HomeArticle

Instead of following the Transformer route, Caiyun Technology launches the general large model Yunjin Tianzhang | Frontline

王方玉2024-11-14 20:03
The first general large-scale model developed based on the DCFormer architecture.

Written by Wang Fangyu

Edited by Su Jianxun

At present, the underlying technology of the vast majority of generative AI products stems from the Transformer model architecture proposed by Google in 2017. However, Caiyun Technology, an AI startup in China, has taken a unique approach and developed a brand-new model architecture called DCFormer, and launched a new product based on this.

On November 13, Caiyun Technology released the first general large model based on the DCFormer architecture, Yunjin Tianzhang, at its Beijing headquarters.

According to CEO Yuan Xingyuan, Yunjin Tianzhang can endow fictional characters in a fictional world view with basic abilities such as programming and mathematics. It can rapidly expand and condense a large amount of text, make large-scale changes to the article style, and also possess the basic abilities of question answering, mathematics, and programming of other models.

In addition to the different application scenarios it is good at, the biggest difference between Yunjin Tianzhang and the conventional large model lies in the underlying model. It is introduced that by improving the attention matrix, under the same training data, the DCFormer architecture can increase the computing power intelligent conversion rate to 1.7 to 2 times that of Transformer at most.

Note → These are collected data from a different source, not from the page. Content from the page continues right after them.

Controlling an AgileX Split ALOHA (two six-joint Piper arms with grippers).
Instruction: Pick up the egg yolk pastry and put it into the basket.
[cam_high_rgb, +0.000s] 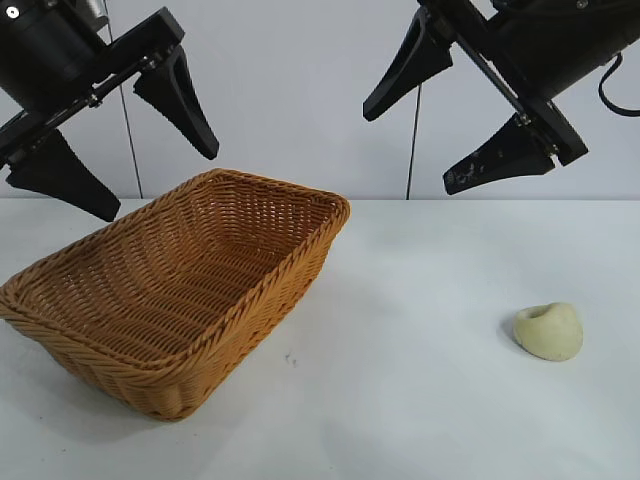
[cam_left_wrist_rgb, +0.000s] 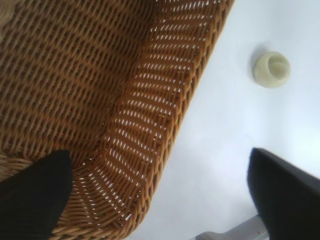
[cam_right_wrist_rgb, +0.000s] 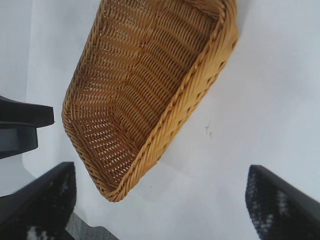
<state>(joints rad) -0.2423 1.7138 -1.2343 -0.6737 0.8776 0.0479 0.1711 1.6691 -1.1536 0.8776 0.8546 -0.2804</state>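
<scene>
Egg yolk pastry (cam_high_rgb: 549, 331) sitting on the white table (cam_high_rgb: 420, 400), dimple up, well apart from the basket (cam_high_rgb: 170, 290) and to its right in the exterior view. Also showing small in the left wrist view (cam_left_wrist_rgb: 271, 69), beyond the basket's rim; not appearing in the right wrist view. Basket lying empty, its near corner cut off at the frame edge. Left gripper (cam_high_rgb: 115, 150) hanging above the basket, jaws spread wide, holding nothing. Right gripper (cam_high_rgb: 425, 135) hanging high over the table, jaws likewise spread, empty; both arms partly cropped.
</scene>
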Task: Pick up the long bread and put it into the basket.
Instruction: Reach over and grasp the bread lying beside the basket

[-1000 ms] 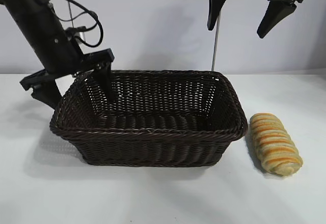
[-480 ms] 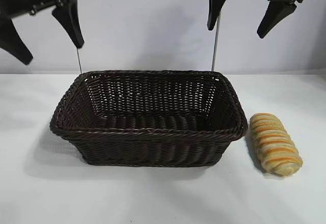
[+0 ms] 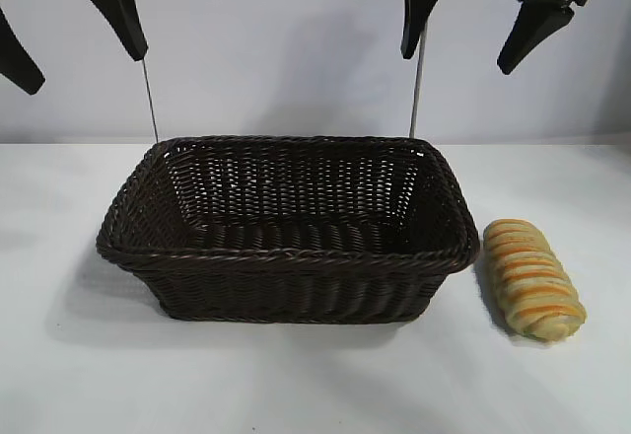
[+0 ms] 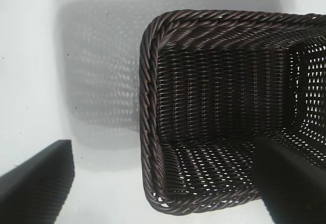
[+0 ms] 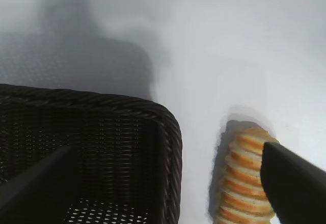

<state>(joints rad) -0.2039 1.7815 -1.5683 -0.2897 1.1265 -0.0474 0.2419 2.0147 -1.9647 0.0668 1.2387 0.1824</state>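
Retreat marks the change: the left tool [image 3: 67, 28] has lifted from beside the basket [image 3: 286, 256] to high above its left end, fingers spread and empty. The right tool [image 3: 483, 25], likewise spread, hangs unmoved above the basket's right end, and the long bread [image 3: 532, 278] lies untouched on the table [image 3: 315, 385] just right of the basket, so pickup hasn't begun.

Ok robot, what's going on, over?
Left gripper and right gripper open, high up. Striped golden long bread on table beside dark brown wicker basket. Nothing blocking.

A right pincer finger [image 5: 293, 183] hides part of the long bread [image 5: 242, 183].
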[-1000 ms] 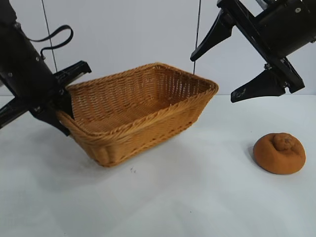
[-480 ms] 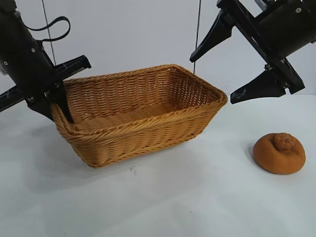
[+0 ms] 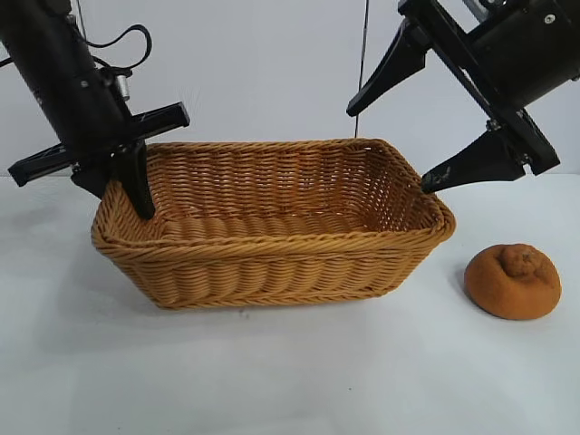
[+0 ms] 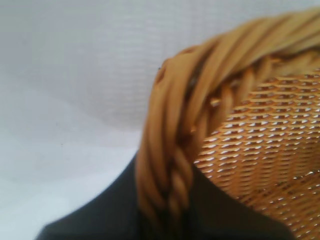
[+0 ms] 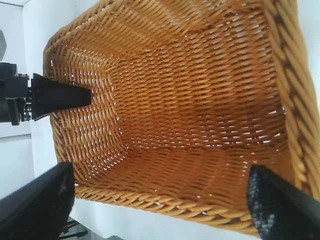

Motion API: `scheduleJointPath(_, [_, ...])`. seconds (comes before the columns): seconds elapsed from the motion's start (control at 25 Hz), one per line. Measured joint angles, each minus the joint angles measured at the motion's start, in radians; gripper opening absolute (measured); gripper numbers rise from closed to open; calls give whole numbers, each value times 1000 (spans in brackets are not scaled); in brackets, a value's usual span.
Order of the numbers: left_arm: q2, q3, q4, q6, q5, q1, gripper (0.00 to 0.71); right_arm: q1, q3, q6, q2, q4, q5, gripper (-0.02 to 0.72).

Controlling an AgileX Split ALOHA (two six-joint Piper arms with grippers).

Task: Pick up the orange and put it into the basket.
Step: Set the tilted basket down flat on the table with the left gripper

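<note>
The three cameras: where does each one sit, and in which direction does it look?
Exterior view: in front of the table, level, facing both arms; shows the left gripper clamping the basket, the open right gripper, the orange.
Left wrist view: on the left arm, tight on the basket's braided rim.
Right wrist view: above, looking down into the basket, own fingertips showing.
All share the basket.

The basket (image 3: pixel 272 227) sits on the tabletop (image 3: pixel 290 372), left of centre in the exterior view. The orange (image 3: pixel 513 280) lies on the tabletop just right of the basket, apart from it. The left gripper (image 3: pixel 127 172) is at the basket's left end, its fingers astride the rim, one inside. The right gripper (image 3: pixel 408 127) hangs above the basket's right end, fingers spread, higher than the orange
</note>
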Motion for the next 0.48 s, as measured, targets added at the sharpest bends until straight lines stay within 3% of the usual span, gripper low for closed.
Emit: scheduleJointPath(0.48, [81, -1, 14, 44, -50, -19, 87, 0, 0, 0, 0, 0, 0, 640])
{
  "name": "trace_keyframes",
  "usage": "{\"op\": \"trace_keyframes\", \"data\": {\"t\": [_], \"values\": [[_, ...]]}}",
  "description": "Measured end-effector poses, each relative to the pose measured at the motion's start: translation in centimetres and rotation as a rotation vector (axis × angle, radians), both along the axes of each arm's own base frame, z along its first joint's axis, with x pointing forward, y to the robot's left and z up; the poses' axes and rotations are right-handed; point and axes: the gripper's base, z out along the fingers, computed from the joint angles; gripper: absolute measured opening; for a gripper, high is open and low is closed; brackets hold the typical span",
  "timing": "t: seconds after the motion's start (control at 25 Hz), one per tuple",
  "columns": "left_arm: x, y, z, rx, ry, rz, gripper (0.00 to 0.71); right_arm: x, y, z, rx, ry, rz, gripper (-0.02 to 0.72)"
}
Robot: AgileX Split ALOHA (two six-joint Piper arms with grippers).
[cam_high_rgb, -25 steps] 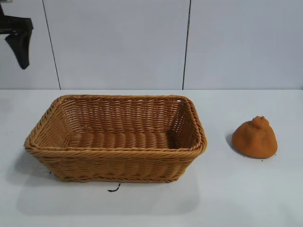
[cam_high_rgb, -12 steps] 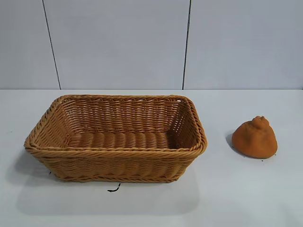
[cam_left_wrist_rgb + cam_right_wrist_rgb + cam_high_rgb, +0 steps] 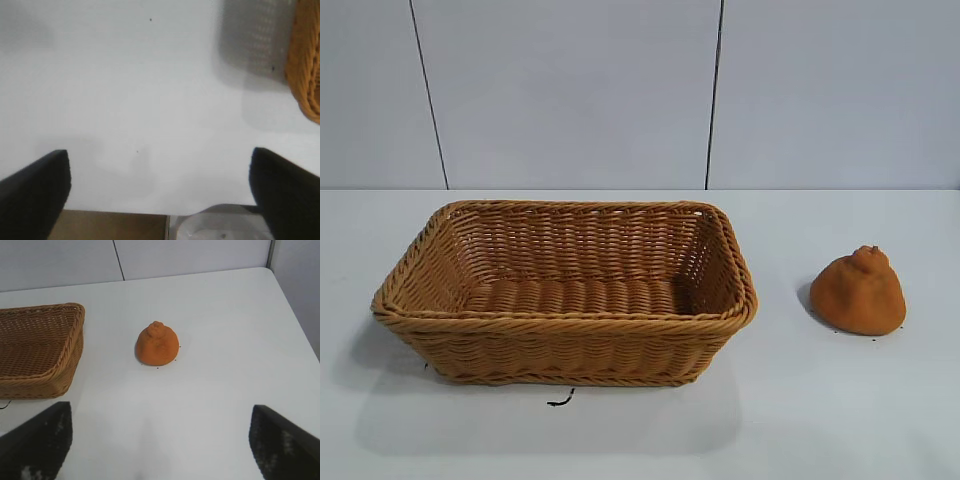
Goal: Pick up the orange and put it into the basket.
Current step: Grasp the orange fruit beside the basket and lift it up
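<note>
Neither arm shows in the exterior view; each gripper appears only in its own wrist view, and only as two dark finger ends cut off at the picture's edge. The left gripper (image 3: 160, 192) hangs over bare white bench (image 3: 620, 430) out past the basket's left end, its fingers (image 3: 35, 192) spread wide with nothing between them. In that view only a sliver of the basket's corner shows, the rest being cut off, and a grey rounded part below the fingers is too blurred to name.

One basket (image 3: 565, 322) stands on the bench left of centre, tan wicker with a braided rim, with nothing visible inside; the near wall hides the near strip of its floor. A small dark mark (image 3: 560, 400) lies on the bench just before it; what it is cannot be made out.

One orange (image 3: 858, 292) sits on the bench to the right of the basket, apart from it, knobby top up, outside the basket.

The right gripper (image 3: 160, 440) is well short of the orange, its fingers (image 3: 37, 440) likewise spread wide and holding nothing.
</note>
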Motion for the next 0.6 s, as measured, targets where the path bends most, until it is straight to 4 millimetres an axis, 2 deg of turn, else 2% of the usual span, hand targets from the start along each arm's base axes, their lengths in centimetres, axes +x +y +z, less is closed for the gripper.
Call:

Furthermore, DCFormer is an improvement on the basis of Transformer and can be superimposed with the existing models instead of being mutually exclusive. Therefore, all large models based on the Transformer architecture can reduce costs on the basis of DCFormer.

The relevant papers on the achievements of Caiyun Technology's DCFormer architecture were officially published at the 41st International Conference on Machine Learning (ICML 2024) in May this year. This conference is one of the top three conferences in the field of international machine learning. In addition, the model code, weights, and training dataset of DCFormer have also been fully open-sourced on Github.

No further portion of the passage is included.